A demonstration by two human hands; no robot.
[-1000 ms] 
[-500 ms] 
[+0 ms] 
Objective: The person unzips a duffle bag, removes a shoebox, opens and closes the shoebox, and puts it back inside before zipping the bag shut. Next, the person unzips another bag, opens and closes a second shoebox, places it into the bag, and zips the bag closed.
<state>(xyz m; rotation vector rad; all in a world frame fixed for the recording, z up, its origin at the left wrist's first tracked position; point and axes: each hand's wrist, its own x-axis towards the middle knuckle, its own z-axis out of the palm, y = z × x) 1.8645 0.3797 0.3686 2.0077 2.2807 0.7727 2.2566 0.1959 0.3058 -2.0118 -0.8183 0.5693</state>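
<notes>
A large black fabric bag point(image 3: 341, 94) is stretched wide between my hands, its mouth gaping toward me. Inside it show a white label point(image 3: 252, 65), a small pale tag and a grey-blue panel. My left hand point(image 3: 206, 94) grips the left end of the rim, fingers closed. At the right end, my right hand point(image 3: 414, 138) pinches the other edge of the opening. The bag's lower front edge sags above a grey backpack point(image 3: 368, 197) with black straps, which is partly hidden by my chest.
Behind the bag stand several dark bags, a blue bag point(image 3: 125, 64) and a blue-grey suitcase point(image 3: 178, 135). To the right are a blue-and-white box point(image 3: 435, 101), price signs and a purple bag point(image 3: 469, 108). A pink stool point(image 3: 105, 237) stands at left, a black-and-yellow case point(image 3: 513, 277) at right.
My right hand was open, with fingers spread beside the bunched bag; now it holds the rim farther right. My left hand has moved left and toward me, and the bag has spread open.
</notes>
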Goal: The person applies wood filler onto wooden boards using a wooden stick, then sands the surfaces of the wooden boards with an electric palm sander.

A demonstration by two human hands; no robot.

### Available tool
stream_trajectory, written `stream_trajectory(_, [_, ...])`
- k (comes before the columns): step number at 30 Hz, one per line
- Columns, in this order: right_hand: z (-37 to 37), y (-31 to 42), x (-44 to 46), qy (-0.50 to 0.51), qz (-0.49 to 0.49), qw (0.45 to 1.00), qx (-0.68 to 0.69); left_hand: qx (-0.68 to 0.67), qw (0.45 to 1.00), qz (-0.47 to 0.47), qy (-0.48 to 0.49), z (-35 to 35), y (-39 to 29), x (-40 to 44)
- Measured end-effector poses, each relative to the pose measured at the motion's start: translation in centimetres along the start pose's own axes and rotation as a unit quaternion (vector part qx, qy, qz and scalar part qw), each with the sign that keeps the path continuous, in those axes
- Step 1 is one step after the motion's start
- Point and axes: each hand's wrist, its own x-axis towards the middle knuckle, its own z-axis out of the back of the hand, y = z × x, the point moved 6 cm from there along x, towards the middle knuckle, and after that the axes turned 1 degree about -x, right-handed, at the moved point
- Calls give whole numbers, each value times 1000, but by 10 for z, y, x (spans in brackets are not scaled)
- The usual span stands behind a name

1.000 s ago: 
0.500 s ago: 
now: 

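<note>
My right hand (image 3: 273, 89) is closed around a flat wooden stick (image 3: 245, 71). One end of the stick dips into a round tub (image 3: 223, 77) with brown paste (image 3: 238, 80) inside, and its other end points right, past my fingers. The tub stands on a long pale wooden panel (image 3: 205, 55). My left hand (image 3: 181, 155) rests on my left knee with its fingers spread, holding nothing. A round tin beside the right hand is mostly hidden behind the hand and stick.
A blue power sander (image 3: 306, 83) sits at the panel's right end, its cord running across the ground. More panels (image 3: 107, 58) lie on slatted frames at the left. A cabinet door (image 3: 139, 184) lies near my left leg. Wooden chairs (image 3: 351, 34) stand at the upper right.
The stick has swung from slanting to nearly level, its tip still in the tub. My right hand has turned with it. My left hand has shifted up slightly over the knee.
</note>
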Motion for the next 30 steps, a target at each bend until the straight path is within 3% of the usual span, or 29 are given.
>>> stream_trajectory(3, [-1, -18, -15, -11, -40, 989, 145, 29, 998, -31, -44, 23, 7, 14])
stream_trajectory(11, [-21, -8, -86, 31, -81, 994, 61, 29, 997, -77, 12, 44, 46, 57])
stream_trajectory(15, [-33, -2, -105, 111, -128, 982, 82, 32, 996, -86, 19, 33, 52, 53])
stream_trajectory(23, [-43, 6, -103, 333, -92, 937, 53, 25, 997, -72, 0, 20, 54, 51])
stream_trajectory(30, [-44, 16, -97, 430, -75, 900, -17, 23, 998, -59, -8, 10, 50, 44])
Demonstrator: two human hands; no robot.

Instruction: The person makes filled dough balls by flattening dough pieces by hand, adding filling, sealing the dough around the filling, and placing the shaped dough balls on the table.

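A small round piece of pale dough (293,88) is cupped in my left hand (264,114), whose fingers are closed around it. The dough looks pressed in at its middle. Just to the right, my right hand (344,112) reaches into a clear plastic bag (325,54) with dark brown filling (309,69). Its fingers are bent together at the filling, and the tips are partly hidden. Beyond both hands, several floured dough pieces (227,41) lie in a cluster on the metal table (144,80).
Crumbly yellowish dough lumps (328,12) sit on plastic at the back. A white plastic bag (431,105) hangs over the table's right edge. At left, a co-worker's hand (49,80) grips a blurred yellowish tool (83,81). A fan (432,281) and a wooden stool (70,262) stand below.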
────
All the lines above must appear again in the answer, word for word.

A demonstration by two human hands; no robot.
[-1000 ms] 
[-500 ms] 
[+0 ms] 
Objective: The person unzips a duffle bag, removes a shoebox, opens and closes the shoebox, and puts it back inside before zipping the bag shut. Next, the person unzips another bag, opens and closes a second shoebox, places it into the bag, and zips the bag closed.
<state>(xyz m; rotation vector rad; all in a world frame fixed for the recording, z up, its origin at the left wrist's first tracked position; point and axes: each hand's wrist, its own x-axis towards the middle knuckle, its own z-axis out of the palm, y = z × x) 1.8645 0.3797 0.3686 2.0077 2.2807 0.7727 2.2566 0.1959 0.3058 -2.0118 -0.8183 0.5693</state>
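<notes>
A large black fabric bag point(image 3: 341, 94) is stretched wide between my hands, its mouth gaping toward me. Inside it show a white label point(image 3: 252, 65), a small pale tag and a grey-blue panel. My left hand point(image 3: 206, 94) grips the left end of the rim, fingers closed. At the right end, my right hand point(image 3: 414, 138) pinches the other edge of the opening. The bag's lower front edge sags above a grey backpack point(image 3: 368, 197) with black straps, which is partly hidden by my chest.
Behind the bag stand several dark bags, a blue bag point(image 3: 125, 64) and a blue-grey suitcase point(image 3: 178, 135). To the right are a blue-and-white box point(image 3: 435, 101), price signs and a purple bag point(image 3: 469, 108). A pink stool point(image 3: 105, 237) stands at left, a black-and-yellow case point(image 3: 513, 277) at right.
My right hand was open, with fingers spread beside the bunched bag; now it holds the rim farther right. My left hand has moved left and toward me, and the bag has spread open.
</notes>
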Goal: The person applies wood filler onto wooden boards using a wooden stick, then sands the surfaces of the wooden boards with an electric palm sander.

A demonstration by two human hands; no robot.

### Available tool
stream_trajectory, written `stream_trajectory(_, [_, ...])`
- k (comes before the columns): step number at 30 Hz, one per line
- Columns, in this order: right_hand: z (-37 to 37), y (-31 to 42), x (-44 to 46), qy (-0.50 to 0.51), qz (-0.49 to 0.49), qw (0.45 to 1.00), qx (-0.68 to 0.69); left_hand: qx (-0.68 to 0.67), qw (0.45 to 1.00), qz (-0.47 to 0.47), qy (-0.48 to 0.49), z (-35 to 35), y (-39 to 29), x (-40 to 44)
- Measured end-effector poses, each relative to the pose measured at the motion's start: translation in centimetres along the start pose's own axes and rotation as a unit quaternion (vector part qx, qy, qz and scalar part qw), each with the sign that keeps the path continuous, in those axes
- Step 1 is one step after the motion's start
- Point and axes: each hand's wrist, its own x-axis towards the middle knuckle, its own z-axis out of the back of the hand, y = z × x, the point moved 6 cm from there along x, towards the middle knuckle, and after that the axes turned 1 degree about -x, right-handed, at the moved point
- Calls give whole numbers, each value times 1000, but by 10 for z, y, x (spans in brackets are not scaled)
- The usual span stands behind a name

1.000 s ago: 
0.500 s ago: 
now: 

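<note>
My right hand (image 3: 273, 89) is closed around a flat wooden stick (image 3: 245, 71). One end of the stick dips into a round tub (image 3: 223, 77) with brown paste (image 3: 238, 80) inside, and its other end points right, past my fingers. The tub stands on a long pale wooden panel (image 3: 205, 55). My left hand (image 3: 181, 155) rests on my left knee with its fingers spread, holding nothing. A round tin beside the right hand is mostly hidden behind the hand and stick.
A blue power sander (image 3: 306, 83) sits at the panel's right end, its cord running across the ground. More panels (image 3: 107, 58) lie on slatted frames at the left. A cabinet door (image 3: 139, 184) lies near my left leg. Wooden chairs (image 3: 351, 34) stand at the upper right.
The stick has swung from slanting to nearly level, its tip still in the tub. My right hand has turned with it. My left hand has shifted up slightly over the knee.
</note>
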Motion for the next 30 steps, a target at each bend until the straight path is within 3% of the usual span, or 29 are given.
>>> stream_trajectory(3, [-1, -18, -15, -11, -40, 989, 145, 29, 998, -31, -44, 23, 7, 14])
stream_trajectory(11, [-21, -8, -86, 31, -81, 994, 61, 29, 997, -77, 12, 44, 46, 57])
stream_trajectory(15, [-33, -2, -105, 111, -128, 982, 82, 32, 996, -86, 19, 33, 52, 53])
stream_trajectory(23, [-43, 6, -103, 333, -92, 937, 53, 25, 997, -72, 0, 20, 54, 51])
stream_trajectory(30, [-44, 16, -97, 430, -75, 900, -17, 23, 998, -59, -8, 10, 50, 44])
Demonstrator: two human hands; no robot.

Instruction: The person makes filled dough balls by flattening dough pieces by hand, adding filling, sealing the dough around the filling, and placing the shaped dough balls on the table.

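A small round piece of pale dough (293,88) is cupped in my left hand (264,114), whose fingers are closed around it. The dough looks pressed in at its middle. Just to the right, my right hand (344,112) reaches into a clear plastic bag (325,54) with dark brown filling (309,69). Its fingers are bent together at the filling, and the tips are partly hidden. Beyond both hands, several floured dough pieces (227,41) lie in a cluster on the metal table (144,80).
Crumbly yellowish dough lumps (328,12) sit on plastic at the back. A white plastic bag (431,105) hangs over the table's right edge. At left, a co-worker's hand (49,80) grips a blurred yellowish tool (83,81). A fan (432,281) and a wooden stool (70,262) stand below.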

With this, there is nothing more to the exercise.